Earthwatch Radio, September 2004
Wetland Restoration and Hypoxia Relief
Every year, the Gulf of Mexico suffers a water quality problem of extraordinary proportions that creates a vast "dead zone," an expanse of water that's deficient in oxygen and dangerous for marine life. Some experts say the "dead zone" would cover less of the Gulf if healthy wetlands covered more of the Upper Midwest. They say wetlands could partially remove one of the major forms of pollution that leads to the depletion of oxygen in the Gulf of Mexico every spring.
The term "hypoxia" describes a water quality condition that occurs when levels of dissolved oxygen drop to so low that fish and other creatures either die or have to move to survive. In the Gulf of Mexico, hypoxia is a seasonal event - it covers a huge area every year from late spring to late summer - and it's fed by nutrients carried downstream in the Mississippi River.
The nutrients ride in a pulse of water fed by the melting of snow across the northern part of the Mississippi River basin. The nutrients fertilize algae in the Gulf. The algae multiply and create blooms that spread across the Gulf, and then the tiny plants die and sink to the bottom. Bacteria consume the dead plant matter, and they use up oxygen in the water. The end result is hypoxia, and it's so severe that people started referring to the hypoxic waters of the Gulf as a "dead zone" back in the early 1970s.
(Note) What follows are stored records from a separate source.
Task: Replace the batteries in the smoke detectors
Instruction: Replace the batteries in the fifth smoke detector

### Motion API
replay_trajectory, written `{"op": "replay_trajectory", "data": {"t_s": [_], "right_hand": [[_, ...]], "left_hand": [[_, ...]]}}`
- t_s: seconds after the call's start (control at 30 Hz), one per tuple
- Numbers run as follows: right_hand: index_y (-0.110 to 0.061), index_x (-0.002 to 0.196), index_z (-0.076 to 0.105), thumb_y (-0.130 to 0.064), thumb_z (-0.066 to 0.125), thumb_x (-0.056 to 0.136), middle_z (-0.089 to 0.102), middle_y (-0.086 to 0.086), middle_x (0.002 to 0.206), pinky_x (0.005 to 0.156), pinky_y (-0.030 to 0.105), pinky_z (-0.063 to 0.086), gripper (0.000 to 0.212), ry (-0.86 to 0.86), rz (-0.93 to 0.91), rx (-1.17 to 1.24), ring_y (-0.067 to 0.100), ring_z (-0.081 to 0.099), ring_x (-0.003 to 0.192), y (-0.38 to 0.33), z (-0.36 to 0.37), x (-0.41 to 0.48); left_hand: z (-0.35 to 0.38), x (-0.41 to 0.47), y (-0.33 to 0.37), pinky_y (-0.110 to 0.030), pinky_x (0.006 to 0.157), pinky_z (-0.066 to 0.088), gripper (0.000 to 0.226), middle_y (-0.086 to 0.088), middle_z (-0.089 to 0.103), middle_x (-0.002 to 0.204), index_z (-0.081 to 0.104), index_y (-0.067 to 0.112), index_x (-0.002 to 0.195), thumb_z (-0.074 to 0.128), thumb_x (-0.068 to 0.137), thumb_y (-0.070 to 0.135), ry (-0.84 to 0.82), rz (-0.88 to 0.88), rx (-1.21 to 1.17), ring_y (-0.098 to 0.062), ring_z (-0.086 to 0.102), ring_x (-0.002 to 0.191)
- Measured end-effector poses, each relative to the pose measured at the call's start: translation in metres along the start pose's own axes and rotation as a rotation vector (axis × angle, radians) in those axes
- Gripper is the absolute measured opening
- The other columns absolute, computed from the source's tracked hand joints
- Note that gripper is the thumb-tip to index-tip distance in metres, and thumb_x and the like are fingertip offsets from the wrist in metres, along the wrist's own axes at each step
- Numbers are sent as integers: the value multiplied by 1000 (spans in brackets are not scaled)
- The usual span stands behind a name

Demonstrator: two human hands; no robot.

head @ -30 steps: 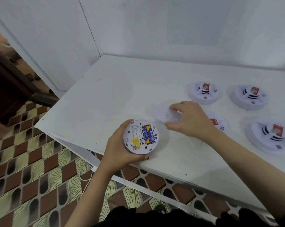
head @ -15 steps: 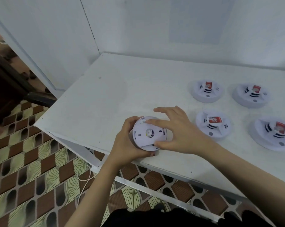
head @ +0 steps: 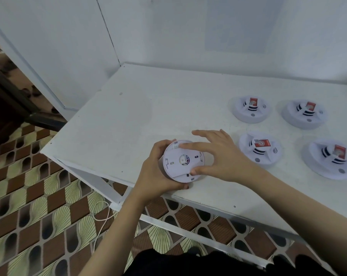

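Left hand [head: 154, 172] grips, curled; right hand [head: 222, 156] presses, fingers [head: 190, 146] splayed.

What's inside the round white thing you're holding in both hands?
A flat white plastic cover, touched by the right hand, closes the round white smoke detector gripped by the left hand. Its small middle hole shows something bluish; everything else inside is hidden.
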State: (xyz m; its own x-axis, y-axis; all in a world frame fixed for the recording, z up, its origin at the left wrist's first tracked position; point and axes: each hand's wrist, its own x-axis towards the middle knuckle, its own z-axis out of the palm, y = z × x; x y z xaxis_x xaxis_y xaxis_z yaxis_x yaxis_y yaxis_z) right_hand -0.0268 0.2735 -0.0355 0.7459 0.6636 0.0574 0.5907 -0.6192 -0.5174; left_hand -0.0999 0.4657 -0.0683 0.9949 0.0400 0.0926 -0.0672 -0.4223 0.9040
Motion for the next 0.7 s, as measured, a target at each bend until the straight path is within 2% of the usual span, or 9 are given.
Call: {"op": "replay_trajectory", "data": {"t_s": [0.17, 0.27, 0.37, 0.5, 0.6, 0.7], "right_hand": [[-56, 128, 38, -41, 76, 73, 33, -3, 149, 111, 33, 19, 68, -69, 3, 169, 12, 24, 137, 5, 2, 1], [-48, 132, 42, -40, 78, 72, 30, -4, 150, 110, 29, 26, 70, -49, -23, 195, 9, 29, 135, 4, 4, 0], [-42, 130, 46, -43, 77, 72, 29, -2, 151, 105, 27, 28, 66, 50, -111, 133, 14, 34, 132, 1, 7, 0], [-30, 129, 56, -56, 64, 73, 39, 4, 147, 100, 30, 35, 62, 128, -179, 71, 21, 44, 128, -1, 14, 3], [-25, 125, 61, -53, 66, 73, 44, 4, 144, 97, 33, 41, 59, 170, -208, 42, 21, 49, 125, 0, 18, 3], [-27, 126, 59, -52, 66, 73, 41, -1, 146, 100, 32, 39, 59, 147, -195, 15, 18, 45, 128, 0, 18, 4]], "left_hand": [[-1, 1, 1, -14, 81, 50, 96, 31, 53, 119, 40, 39, 123, 93, 45, 22, -25, 6, 11, 5, 53, 111], [-2, 1, 0, -16, 83, 51, 97, 29, 53, 121, 40, 35, 127, 92, 47, 22, -37, 18, 17, 5, 53, 111], [-2, 1, 1, -12, 83, 49, 98, 28, 53, 121, 42, 30, 132, 92, 48, 24, -39, 37, 26, 4, 53, 112], [-2, 2, 2, -11, 82, 48, 98, 26, 56, 120, 46, 27, 133, 92, 47, 20, -39, 42, 6, 1, 55, 112], [-2, 2, 2, -12, 82, 49, 97, 25, 57, 119, 46, 26, 132, 93, 47, 21, -37, 44, 0, 1, 56, 111], [-2, 3, 2, -12, 82, 48, 95, 24, 58, 118, 48, 27, 130, 93, 46, 25, -21, 54, 0, 0, 57, 110]]}}
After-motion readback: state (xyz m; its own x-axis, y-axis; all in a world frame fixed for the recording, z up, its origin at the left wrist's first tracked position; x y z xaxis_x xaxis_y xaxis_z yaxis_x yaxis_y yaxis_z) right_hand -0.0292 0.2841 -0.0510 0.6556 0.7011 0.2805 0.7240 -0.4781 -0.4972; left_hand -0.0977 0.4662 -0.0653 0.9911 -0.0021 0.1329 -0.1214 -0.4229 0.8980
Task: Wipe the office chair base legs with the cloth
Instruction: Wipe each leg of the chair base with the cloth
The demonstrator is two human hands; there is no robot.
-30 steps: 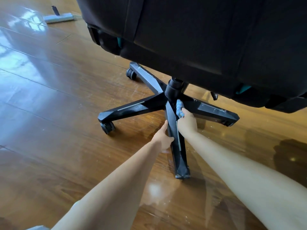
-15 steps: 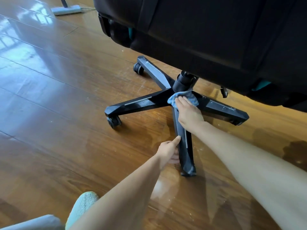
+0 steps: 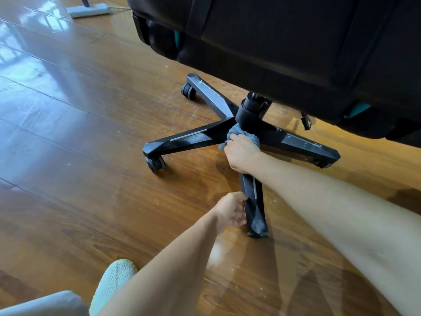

Evidence from sediments in the Gulf indicates that some hypoxia occurred in the Gulf at the turn of the century. But the big river is carrying far more nutrients downstream today than it did 100 years ago. One reason is that we're pouring more nutrients onto the landscape today in the form of agricultural fertilizers. The other is that we've destroyed a lot of wetlands that would normally absorb nutrients and remove them from the water.
Nitrogen on the move
The main actors in the hypoxia problem are nitrogen compounds, particularly nitrates. Fertilizers with nitrogen are commonly used by farmers in the Upper Midwest - and for good reason. Nitrogen is essential for any form of life, and plants absorb it quickly. But when too much nitrogen is applied to a field, plants don't use all of it and excess fertilizer quickly moves past the root zone of the plants and into groundwater.
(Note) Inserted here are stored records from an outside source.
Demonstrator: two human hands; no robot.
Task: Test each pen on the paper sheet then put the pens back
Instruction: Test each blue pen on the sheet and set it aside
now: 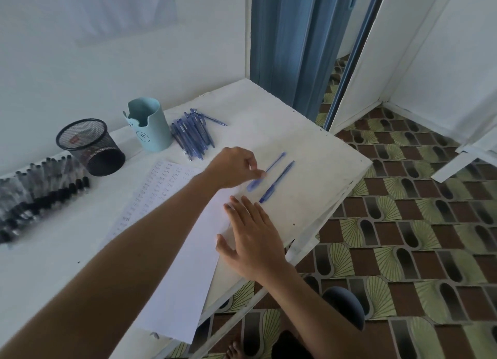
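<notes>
On the white table lies a paper sheet [174, 264] with rows of small pen marks at its far end. To its right are two blue pens. My left hand [232, 167] has its fingers curled and pinches the nearer-left blue pen [275, 161] around its middle, low over the table. The second blue pen [278, 181] lies loose beside it. My right hand [254, 240] rests flat with straight fingers on the paper's right edge. A pile of several blue pens [192, 135] lies behind, next to a light blue pen holder [148, 126].
A black mesh cup [91, 147] stands left of the holder. Several black-capped pens [40, 191] lie in rows at the table's left. The table's right edge [347, 189] drops to a patterned floor. A wall and a blue door stand behind.
</notes>
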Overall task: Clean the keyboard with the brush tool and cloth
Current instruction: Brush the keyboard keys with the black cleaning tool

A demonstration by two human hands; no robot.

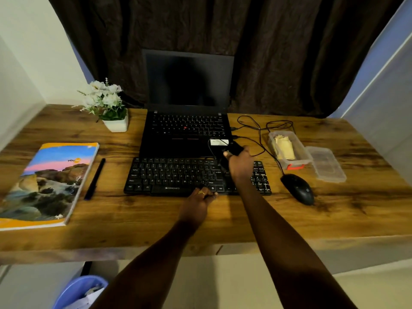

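I have the left hand (198,202) at the front edge of the keyboard (169,175), fingers curled onto that edge as if to steady it. The right hand (239,162) is over the keyboard's right-hand part, fingers wrapped round a dark thing I take for the brush tool (233,149); its tip is hidden, so I cannot tell whether bristles touch the keys. I judge brushing is about to start or just under way. The next move calls for bringing the brush down onto the rows and sweeping along them while the left hand holds the board in place. Far left of the keyboard lies a notebook (46,184), and a pen (94,179) just left of it. Behind the keyboard to the left is a flower pot (116,124), and directly behind it an open laptop (185,128). Right of the keyboard are a loose cable (259,132), a plastic box (289,150) holding something pale, perhaps the cloth, its lid (325,163), and a mouse (297,189). The cable runs just past the right hand and could snag.
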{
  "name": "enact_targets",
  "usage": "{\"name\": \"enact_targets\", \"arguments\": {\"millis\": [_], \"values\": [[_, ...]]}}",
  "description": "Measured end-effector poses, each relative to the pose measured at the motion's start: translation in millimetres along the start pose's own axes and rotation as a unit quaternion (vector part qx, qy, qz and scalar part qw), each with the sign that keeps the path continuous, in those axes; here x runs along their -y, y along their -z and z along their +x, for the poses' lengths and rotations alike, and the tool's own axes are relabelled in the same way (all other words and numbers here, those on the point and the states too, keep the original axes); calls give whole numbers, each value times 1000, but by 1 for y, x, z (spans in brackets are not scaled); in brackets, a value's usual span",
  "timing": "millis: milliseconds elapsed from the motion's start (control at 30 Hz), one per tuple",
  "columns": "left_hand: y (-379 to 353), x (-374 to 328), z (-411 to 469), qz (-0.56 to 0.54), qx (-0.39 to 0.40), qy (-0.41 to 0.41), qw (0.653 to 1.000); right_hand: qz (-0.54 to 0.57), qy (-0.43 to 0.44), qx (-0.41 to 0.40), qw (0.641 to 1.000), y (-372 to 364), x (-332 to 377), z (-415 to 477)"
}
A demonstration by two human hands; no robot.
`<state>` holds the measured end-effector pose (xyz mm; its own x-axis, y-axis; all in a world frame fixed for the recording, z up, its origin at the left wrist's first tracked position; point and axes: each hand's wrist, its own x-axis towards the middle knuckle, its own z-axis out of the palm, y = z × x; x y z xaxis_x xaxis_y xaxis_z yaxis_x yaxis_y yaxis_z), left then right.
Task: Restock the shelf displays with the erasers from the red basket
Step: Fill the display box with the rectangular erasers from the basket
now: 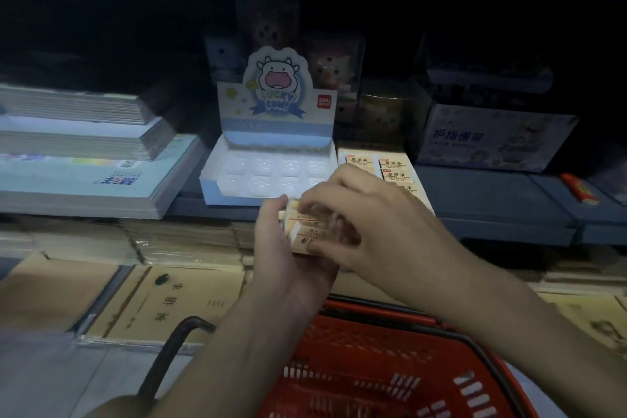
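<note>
The left grip (283,249) curls round a stack of cream, paper-sleeved block erasers (307,231); the right grip (380,231) pinches that stack above the mesh-walled red basket (359,349).

Stationery on a dim shelf (481,204)
Left of the cow display box (271,163) lie booklet stacks (84,149); just right, an eraser box (393,164).

Red lattice basket (390,366) (black handle), cream erasers (307,231), blue-white display box (268,159).
</note>
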<state>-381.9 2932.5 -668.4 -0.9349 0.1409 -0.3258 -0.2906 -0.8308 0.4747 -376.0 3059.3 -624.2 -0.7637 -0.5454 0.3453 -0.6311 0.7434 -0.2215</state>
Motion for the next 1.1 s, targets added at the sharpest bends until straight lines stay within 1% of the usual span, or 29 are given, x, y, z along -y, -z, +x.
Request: {"name": "enact_targets", "arguments": {"millis": [100, 200, 267, 367, 433, 467, 533, 600, 667, 733, 767, 867, 933, 1000, 1100], "values": [[2, 0, 0, 2, 4, 4, 1000, -85, 69, -5, 994, -9, 2, -1], [2, -2, 0, -6, -10, 8, 1000, -178, 116, -31, 977, -15, 2, -1], [1, -4, -1, -5, -18, 7, 1000, -184, 125, -41, 974, -16, 2, 0], [1, -6, -2, -12, -23, 12, 1000, -118, 114, -40, 986, -15, 1, -2], [3, -7, 0, -15, -27, 11, 999, -39, 91, -53, 994, -15, 1, -3], [4, -8, 2, -21, -28, 14, 999, 24, 72, -64, 995, -13, 1, -2], [5, -9, 5, -43, -35, 14, 998, 146, 24, -101, 984, -6, 3, 3], [5, -10, 6, -72, -54, 11, 996, 227, -39, -141, 963, 6, 1, 8], [2, -10, 3, -102, -89, 6, 991, 262, -107, -174, 943, 20, -9, 12], [0, -12, 2, -127, -122, 9, 984, 243, -169, -204, 933, 28, -27, 14], [0, -12, 1, -135, -131, 10, 982, 225, -203, -205, 931, 28, -37, 14], [-2, -12, 1, -145, -138, 7, 980, 198, -303, -153, 920, 19, -62, 13], [-2, -12, 1, -148, -131, 4, 980, 203, -341, -108, 912, 10, -69, 11], [-1, -11, 2, -146, -131, 2, 981, 201, -345, -74, 914, 7, -71, 11], [0, -11, 2, -144, -133, 3, 980, 157, -321, 8, 934, 12, -69, 12]]}}
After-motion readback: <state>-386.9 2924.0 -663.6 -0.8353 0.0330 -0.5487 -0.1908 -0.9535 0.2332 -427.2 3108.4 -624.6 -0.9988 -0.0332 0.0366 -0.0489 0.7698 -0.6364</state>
Jean Bahr is a professor of hydrogeology at the University of Wisconsin-Madison, and she's an expert in the movement of groundwater and the way contaminants are carried with it. Bahr says the atomic structure of nitrogen in nitrate makes it particularly mobile - the nitrate ions carry a negative charge, which makes it difficult for them to adhere to particles of clay or other material in the soil. Once nitrates in the soil move past the roots of farm crops, they're likely to keep working through the soil until they get into groundwater. And Bahr says once they're in groundwater, they head towards local watersheds and ultimately the Mississippi River.
"In climates like the upper Midwest, groundwater is the dominant source of water in streams," Bahr says. "Groundwater provides the steady base flow for these streams during times when there isn't rainfall."
Too close for comfort
Bahr says numerous studies document that fertilizer use on farms is the main source of the nitrates that get into groundwater. And she says other alterations to the landscape speed up the movement of nitrates into the watershed of the Mississippi River.
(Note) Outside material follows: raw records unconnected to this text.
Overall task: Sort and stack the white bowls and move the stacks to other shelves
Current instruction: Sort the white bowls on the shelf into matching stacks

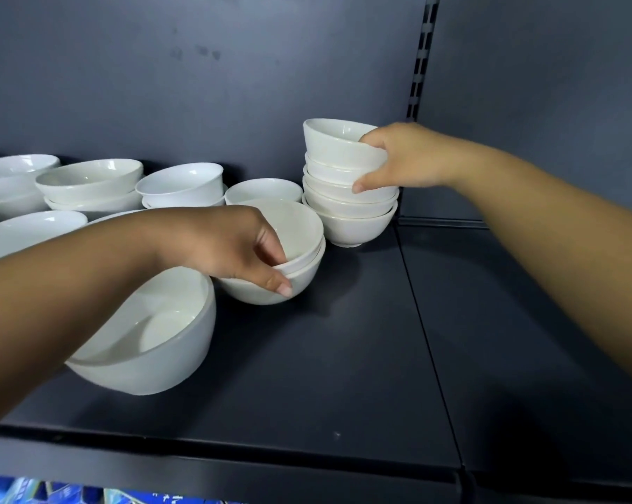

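As they reach over the dark shelf (343, 358), the left hand (234, 245) and right hand (405, 158) each have hold of white bowls.
Biggest on the shelf is the large bowl (162, 340), sitting near the front edge, partly under the left forearm. Behind it, rear bowls (89, 183) line up along the back panel (198, 85), some nested in twos. Over on the right, the tall stack (351, 205) stands close to the back. The right hand clamps its upper part, fingers on the tilted top bowl (336, 140) and thumb pressed lower down the stack. Mid-shelf, just beside that stack, sits the nested pair (303, 241), and the left hand pinches its near rim, fingers inside the upper bowl, thumb on the outside wall.
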Tool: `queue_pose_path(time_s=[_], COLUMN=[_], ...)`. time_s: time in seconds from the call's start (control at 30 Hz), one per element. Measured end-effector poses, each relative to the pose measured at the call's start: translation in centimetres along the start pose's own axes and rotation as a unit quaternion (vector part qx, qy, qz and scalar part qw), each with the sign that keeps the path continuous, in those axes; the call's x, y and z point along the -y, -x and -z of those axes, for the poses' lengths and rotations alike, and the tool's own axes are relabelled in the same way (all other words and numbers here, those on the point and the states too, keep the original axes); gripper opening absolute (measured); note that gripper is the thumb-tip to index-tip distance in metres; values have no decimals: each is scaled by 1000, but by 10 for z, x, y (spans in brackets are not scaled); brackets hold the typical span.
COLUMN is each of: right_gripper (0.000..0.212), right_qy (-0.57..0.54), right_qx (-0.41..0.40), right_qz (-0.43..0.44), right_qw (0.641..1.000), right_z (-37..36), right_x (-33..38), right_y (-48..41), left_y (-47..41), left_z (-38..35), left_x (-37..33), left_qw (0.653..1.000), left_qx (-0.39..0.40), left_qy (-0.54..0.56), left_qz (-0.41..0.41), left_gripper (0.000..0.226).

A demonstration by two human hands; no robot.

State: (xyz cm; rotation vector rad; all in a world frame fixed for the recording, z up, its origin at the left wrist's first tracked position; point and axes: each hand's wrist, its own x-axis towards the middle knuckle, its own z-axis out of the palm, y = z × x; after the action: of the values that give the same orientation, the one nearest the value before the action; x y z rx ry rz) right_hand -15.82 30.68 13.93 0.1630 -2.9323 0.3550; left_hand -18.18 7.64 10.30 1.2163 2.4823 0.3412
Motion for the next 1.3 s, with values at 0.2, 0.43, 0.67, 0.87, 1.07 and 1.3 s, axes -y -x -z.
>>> queue_pose_path(time_s=[0.2, 0.43, 0.67, 0.87, 1.07, 1.3], right_gripper=[22, 67, 48, 45, 23, 17], right_qy=[-26, 5, 1, -132, -196, -191], right_qx=[-39, -99, -313, -121, -18, 27], right_qz=[1, 14, 170, 214, 167, 110], right_qw=[999, 995, 934, 960, 966, 975], right_z=[-8, -22, -57, -70, -64, -62], right_x=[-4, -1, 9, 31, 53, 68], right_y=[1, 10, 46, 61, 57, 49], left_y=[3, 6, 17, 29, 29, 32], left_z=[3, 9, 9, 19, 10, 10], left_x=[5, 4, 6, 9, 6, 9], left_qw=[998, 998, 998, 994, 997, 987], left_qx=[46, 64, 27, -50, -48, -101], left_qy=[32, 26, 51, 93, 52, 121], left_qz=[2, 12, 22, 11, -11, -38], left_gripper=[37, 15, 15, 30, 12, 22])
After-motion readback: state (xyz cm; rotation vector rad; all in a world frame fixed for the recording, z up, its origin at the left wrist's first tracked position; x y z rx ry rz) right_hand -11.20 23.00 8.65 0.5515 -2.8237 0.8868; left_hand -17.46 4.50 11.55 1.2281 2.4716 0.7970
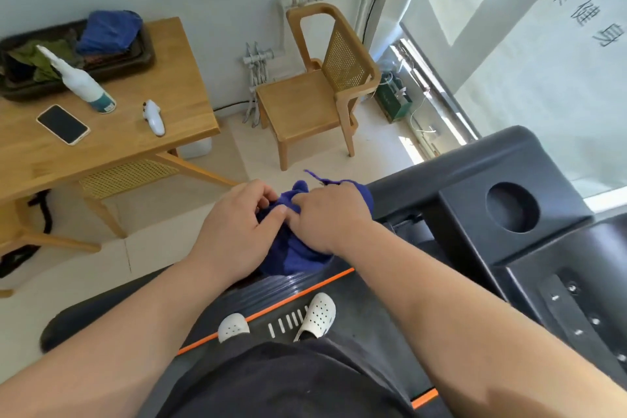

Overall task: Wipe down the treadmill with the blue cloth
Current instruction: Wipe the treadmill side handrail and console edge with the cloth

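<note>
One blue cloth (295, 248) is bunched just left of the treadmill (464, 224) console, the left hand (234, 224) and right hand (325, 217) both pinching its folds with curled fingers. Two white shoes (317, 316) stand on the treadmill; one table (152, 132) sits farther left.

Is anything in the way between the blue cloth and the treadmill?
Nothing visible is. The left hand and right hand both hold the blue cloth, bunched up right beside the dark frame of the treadmill, with no object between them.
</note>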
"First of all we're adding nitrogen to the landscape," she says. "There's a huge excess because it's so soluble in water - it gets beyond the root zone and into the groundwater system. In addition, we're farming right up to the edges of streams, which means that the distance the groundwater moves before it gets to the stream is fairly short. And we've taken wetlands that used to be adjacent to the streams and converted them to agriculture. We've done that by a process of draining them - either by digging drainage ditches or burying tiles that carry water away from the fields - and that short-circuits the groundwater flow."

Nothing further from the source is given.